RMF Pakistan, in keeping with the long term goal of RMF’s mission ‘to move beyond traditional humanitarian aid programs by creating long-term solutions to health care and poverty related issues’, partnered with the School of Public Health, University of Alberta, Canada in 2011 to implement a qualitative research study funded by the Research Advocacy Fund (DfID) titled “Are Community Midwives addressing the Inequities in Access to Skilled Birth Attendance in Punjab, Pakistan? Gender, Class and Social Exclusion”
This two year research study came to a completion in December 2013 and findings were shared with funders and other key stakeholders in a knowledge dissemination seminar held in Islamabad facilitated in collaboration with researchers from the University of Alberta; hard copies of the complete report shared with all involved and can be furnished on request. The University of Alberta is currently in the process of publishing these findings in academic journals.

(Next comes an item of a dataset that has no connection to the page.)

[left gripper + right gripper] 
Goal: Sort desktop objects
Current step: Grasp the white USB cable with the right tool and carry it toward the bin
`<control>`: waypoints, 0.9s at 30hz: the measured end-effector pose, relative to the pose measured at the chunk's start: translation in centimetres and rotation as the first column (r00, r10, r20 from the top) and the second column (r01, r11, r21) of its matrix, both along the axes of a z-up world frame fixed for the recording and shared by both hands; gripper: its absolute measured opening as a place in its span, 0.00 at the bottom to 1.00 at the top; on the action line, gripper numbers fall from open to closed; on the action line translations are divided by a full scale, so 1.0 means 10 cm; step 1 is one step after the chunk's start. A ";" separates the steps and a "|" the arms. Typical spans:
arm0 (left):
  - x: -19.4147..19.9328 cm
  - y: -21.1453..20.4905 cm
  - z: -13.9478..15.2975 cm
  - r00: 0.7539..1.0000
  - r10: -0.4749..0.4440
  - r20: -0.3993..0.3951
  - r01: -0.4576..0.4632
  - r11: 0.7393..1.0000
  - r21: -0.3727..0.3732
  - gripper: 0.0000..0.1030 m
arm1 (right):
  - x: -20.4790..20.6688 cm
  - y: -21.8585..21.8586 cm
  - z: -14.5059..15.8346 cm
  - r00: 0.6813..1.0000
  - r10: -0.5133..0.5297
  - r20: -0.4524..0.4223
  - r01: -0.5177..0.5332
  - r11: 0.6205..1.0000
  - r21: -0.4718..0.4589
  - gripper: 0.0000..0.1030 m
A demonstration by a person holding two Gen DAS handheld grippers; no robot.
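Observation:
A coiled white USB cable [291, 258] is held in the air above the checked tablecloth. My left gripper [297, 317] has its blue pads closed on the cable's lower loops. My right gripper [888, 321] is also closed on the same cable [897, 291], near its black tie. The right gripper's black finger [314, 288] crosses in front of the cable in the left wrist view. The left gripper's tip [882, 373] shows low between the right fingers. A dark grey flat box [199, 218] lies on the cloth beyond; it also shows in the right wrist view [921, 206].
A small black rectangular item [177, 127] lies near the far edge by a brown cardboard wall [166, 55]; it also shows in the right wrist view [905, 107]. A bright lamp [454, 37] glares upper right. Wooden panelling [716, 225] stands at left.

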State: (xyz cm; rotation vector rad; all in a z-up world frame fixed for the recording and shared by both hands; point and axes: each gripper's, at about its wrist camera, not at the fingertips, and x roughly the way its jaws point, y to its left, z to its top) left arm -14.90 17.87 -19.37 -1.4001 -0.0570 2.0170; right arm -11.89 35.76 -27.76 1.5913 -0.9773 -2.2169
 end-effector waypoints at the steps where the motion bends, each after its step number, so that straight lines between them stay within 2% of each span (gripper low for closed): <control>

Executive summary of Research findings
Pakistan, with a maternal mortality rate (MMR) of 297 deaths /100,000 live births, is one of six countries contributing to half of all maternal deaths worldwide. In an effort to decrease these unacceptably high rates the Government of Pakistan created a new cadre of skilled birth attendants, the community-based midwives (CMW). One goal of the CMW program is to reduce the inequities in poor and marginalized women's access to maternal health services.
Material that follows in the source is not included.